INTENSITY

She shambled to the gray river-rock fireplace that extended from floor to ceiling across the entire north wall of the room. The deep hearth in the center wasn’t raised, which would make her work easier.

She had considered going down to the cellar, where earlier she had seen a workbench, to examine the saws that were surely in Vess’s tool collection. But she had quickly ruled out that solution.

Descending the steep cellar steps while hobbled, festooned with steel chains, and carrying the heavy pine chair on her back would be a stunt not quite equivalent to leaping the Snake River Gorge on a rocket-powered motorcycle, perhaps, but undeniably risky. She was moderately confident of making her way to the bottom without pitching forward and cracking her skull like an eggshell on the concrete or breaking a leg in thirty-six places—but far from entirely confident. Her strength wasn’t what it ought to have been, because she hadn’t eaten much in the past twenty-four hours and because she had already been through an exhausting physical ordeal. Furthermore, all her separate pains made her shaky. A trip to the cellar seemed simple enough, but under these circumstances, it would be equivalent to an acrobat slugging down four double martinis before walking the high wire.
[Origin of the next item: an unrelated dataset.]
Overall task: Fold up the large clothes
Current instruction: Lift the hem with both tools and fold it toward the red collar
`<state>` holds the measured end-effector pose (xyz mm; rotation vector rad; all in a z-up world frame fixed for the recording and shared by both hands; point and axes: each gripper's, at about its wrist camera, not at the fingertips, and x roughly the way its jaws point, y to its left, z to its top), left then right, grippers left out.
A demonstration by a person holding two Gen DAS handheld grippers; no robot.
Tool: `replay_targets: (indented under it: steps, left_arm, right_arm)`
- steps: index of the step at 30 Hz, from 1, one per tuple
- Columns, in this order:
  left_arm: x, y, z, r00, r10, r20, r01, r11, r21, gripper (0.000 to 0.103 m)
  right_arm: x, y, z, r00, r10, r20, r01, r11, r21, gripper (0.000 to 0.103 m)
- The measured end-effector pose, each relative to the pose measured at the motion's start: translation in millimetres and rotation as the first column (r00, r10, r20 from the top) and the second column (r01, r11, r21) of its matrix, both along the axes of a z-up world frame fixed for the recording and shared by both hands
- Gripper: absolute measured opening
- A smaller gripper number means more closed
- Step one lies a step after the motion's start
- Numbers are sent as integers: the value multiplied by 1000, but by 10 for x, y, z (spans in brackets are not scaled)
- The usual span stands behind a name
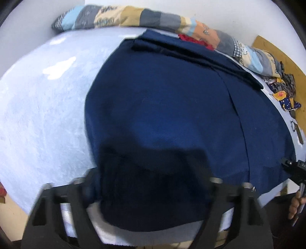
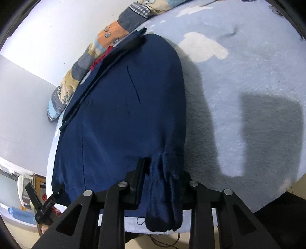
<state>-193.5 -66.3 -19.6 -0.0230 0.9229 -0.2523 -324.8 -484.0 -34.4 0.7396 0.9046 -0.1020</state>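
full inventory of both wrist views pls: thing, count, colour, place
garment: 1, navy, spread on the bed, near edge bunched.
bed cover: 1, pale blue, under the garment.
quilt: 1, patchwork, along the wall.
red cloth: 1, between garment and quilt.
small clothes: pile, mixed colours, far right in the left view.
left gripper: black, garment edge between its fingers.
right gripper: black, shut on bunched garment.

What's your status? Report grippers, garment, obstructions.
Right gripper jaws pinching bunched near edge of navy garment. Left gripper astride same edge, grip unclear. Garment spread on blue blanket. Patchwork quilt along far edge.
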Motion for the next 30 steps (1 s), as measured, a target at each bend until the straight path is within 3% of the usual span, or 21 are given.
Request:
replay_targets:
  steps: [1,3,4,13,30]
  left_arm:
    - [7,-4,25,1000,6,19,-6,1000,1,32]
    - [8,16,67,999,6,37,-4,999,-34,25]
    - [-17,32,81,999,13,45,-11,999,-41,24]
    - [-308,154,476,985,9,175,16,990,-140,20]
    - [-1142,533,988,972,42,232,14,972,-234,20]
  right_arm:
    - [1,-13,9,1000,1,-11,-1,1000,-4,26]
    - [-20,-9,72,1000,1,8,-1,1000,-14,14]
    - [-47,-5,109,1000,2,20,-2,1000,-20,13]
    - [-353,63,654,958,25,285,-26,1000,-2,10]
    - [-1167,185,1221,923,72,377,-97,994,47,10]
Besides, even if she could find a sharp-toothed saw small enough to be easily handled, she wouldn’t be able to use it at an angle that would allow her to bear down with effective force. To free the lower chain from the chair, she would have to cut through all three of the horizontal stretcher bars between the chair legs, each of which was an inch or an inch and a half in diameter, around which the links were wound. To accomplish this, she would have to sit, bend forward, and saw backward under the chair. Even if the upper chain had sufficient slack to allow her to reach down far enough for the task, which she doubted, she would only be able to scrape feebly at the wood. With luck, she’d whittle through the third stretcher sometime in the late spring. Then she would have to turn her attention to the five sturdy spindles in the back of the chair to free the upper chain, and not even a carnival contortionist born with rubber bones could get at them with a saw while pinioned as Chyna was.

Hacking through the steel chains was impossible. She would be able to get at them from an angle better than that from which she could approach the stretcher bars between the chair legs. But Vess wasn’t likely to own saw blades that could carve through steel, and Chyna definitely didn’t have the necessary strength.

She was resigned to more primitive measures than saws. And she was worried about the potential for injury and about how painful the process of liberation might be.

On the mantel, the bronze stags leaped perpetually, antlers to antlers, over the round white face of the clock.

Eight minutes past seven.

She had almost five hours until Vess returned.

Or maybe not.

He had said that he would be back as soon after midnight as possible, but Chyna had no reason to suppose that he’d been telling the truth. He might return at ten o’clock. Or eight o’clock. Or ten minutes from now.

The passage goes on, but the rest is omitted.